The task =
Only these lines are needed: the first line of the entries below through the line with "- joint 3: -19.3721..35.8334", each returned exactly.

Provided entries =
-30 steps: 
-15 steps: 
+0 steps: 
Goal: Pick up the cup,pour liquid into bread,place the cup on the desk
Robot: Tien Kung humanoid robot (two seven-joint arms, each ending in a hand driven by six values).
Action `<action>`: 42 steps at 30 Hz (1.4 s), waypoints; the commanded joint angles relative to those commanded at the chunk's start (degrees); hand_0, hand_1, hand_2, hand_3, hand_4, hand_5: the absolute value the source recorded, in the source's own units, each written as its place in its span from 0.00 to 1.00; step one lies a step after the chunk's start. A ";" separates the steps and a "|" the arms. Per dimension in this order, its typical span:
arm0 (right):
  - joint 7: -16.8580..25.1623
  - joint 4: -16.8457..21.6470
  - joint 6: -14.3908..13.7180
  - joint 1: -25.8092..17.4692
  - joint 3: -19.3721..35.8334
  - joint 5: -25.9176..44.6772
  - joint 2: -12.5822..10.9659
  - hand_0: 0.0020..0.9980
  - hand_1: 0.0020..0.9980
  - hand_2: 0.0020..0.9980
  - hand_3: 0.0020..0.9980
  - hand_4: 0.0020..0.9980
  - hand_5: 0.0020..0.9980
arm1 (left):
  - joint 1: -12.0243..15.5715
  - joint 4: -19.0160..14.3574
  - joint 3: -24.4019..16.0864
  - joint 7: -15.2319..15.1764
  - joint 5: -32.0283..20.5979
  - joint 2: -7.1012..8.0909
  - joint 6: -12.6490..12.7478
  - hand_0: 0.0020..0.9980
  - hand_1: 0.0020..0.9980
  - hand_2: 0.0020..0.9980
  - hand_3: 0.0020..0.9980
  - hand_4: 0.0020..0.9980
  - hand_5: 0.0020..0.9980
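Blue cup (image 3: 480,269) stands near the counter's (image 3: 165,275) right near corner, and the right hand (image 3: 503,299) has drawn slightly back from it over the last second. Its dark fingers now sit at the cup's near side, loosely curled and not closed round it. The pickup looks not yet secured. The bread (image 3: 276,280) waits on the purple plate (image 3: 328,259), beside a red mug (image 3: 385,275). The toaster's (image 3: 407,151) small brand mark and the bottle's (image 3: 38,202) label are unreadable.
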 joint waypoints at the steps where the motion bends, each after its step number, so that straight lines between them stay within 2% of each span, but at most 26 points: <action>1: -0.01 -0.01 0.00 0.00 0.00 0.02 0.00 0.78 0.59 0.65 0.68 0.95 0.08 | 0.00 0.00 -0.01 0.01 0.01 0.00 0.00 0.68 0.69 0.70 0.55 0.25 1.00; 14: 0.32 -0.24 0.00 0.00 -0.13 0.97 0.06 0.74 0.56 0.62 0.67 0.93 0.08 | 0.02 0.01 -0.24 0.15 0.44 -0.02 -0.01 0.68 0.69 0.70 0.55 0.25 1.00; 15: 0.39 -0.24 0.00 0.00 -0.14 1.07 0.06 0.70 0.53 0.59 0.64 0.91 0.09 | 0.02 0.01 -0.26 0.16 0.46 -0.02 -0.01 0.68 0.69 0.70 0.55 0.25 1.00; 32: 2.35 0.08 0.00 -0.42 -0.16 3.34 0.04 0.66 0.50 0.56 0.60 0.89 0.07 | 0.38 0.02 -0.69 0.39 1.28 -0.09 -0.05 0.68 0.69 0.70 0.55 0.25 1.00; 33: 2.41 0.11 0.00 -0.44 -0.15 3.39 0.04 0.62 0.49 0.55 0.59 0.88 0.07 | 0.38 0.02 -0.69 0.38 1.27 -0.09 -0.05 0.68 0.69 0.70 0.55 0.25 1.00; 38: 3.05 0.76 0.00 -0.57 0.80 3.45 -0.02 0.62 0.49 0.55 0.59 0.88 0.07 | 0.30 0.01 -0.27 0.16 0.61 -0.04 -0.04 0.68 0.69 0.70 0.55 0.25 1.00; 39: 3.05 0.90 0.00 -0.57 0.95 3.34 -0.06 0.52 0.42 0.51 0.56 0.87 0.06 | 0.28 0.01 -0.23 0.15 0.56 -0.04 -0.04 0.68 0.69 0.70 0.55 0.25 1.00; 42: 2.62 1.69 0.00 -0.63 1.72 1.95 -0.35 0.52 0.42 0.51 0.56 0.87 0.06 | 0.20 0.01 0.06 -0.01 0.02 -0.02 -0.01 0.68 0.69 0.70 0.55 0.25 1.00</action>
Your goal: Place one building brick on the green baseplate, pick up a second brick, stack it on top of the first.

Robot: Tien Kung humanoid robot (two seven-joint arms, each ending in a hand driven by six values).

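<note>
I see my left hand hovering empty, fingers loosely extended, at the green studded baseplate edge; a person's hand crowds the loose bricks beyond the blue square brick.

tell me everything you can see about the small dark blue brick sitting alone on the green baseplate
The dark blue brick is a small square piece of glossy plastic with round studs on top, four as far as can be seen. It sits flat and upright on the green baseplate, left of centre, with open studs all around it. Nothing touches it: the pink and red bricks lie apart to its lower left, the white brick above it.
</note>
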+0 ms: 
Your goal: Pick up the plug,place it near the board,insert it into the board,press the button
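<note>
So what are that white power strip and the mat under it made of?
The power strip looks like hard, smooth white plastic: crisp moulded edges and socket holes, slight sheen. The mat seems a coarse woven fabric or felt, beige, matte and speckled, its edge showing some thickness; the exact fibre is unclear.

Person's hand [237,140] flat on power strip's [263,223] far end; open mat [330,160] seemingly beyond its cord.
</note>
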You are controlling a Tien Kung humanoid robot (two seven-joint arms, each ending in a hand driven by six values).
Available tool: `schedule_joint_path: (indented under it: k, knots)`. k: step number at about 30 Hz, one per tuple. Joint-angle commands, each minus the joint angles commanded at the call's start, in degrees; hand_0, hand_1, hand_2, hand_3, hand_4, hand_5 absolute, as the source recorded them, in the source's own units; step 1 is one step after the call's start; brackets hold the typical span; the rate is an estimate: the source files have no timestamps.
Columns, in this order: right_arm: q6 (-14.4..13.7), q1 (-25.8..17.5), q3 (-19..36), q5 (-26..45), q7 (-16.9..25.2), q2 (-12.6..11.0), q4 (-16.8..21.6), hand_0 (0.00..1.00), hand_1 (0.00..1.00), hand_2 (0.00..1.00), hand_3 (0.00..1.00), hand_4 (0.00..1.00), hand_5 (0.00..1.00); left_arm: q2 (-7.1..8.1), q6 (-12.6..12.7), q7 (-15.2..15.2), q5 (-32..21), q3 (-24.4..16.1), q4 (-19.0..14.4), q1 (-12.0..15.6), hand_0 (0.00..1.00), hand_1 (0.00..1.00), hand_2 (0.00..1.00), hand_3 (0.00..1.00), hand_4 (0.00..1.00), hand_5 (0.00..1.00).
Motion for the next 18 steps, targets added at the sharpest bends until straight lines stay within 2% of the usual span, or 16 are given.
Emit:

Your solution =
-30 steps: 
-15 steps: 
+0 steps: 
Goal: Pick up the cup,pour liquid into bread,place the cup on the desk
Robot: Tien Kung humanoid robot (two seven-joint arms, each ending in a hand driven by six values).
Action `<action>`: 42 steps at 30 Hz (1.4 s), waypoints; the commanded joint angles relative to those commanded at the chunk's start (degrees); hand_0, hand_1, hand_2, hand_3, hand_4, hand_5: the absolute value the source recorded, in the source's own units, each written as its place in its span from 0.00 to 1.00; step one lies a step after the chunk's start. A ";" separates the steps and a "|" the arms. Per dimension in this order, its typical span:
arm0 (right):
  - joint 7: -16.8580..25.1623
  - joint 4: -16.8457..21.6470
  - joint 6: -14.3908..13.7180
  - joint 1: -25.8092..17.4692
  - joint 3: -19.3721..35.8334

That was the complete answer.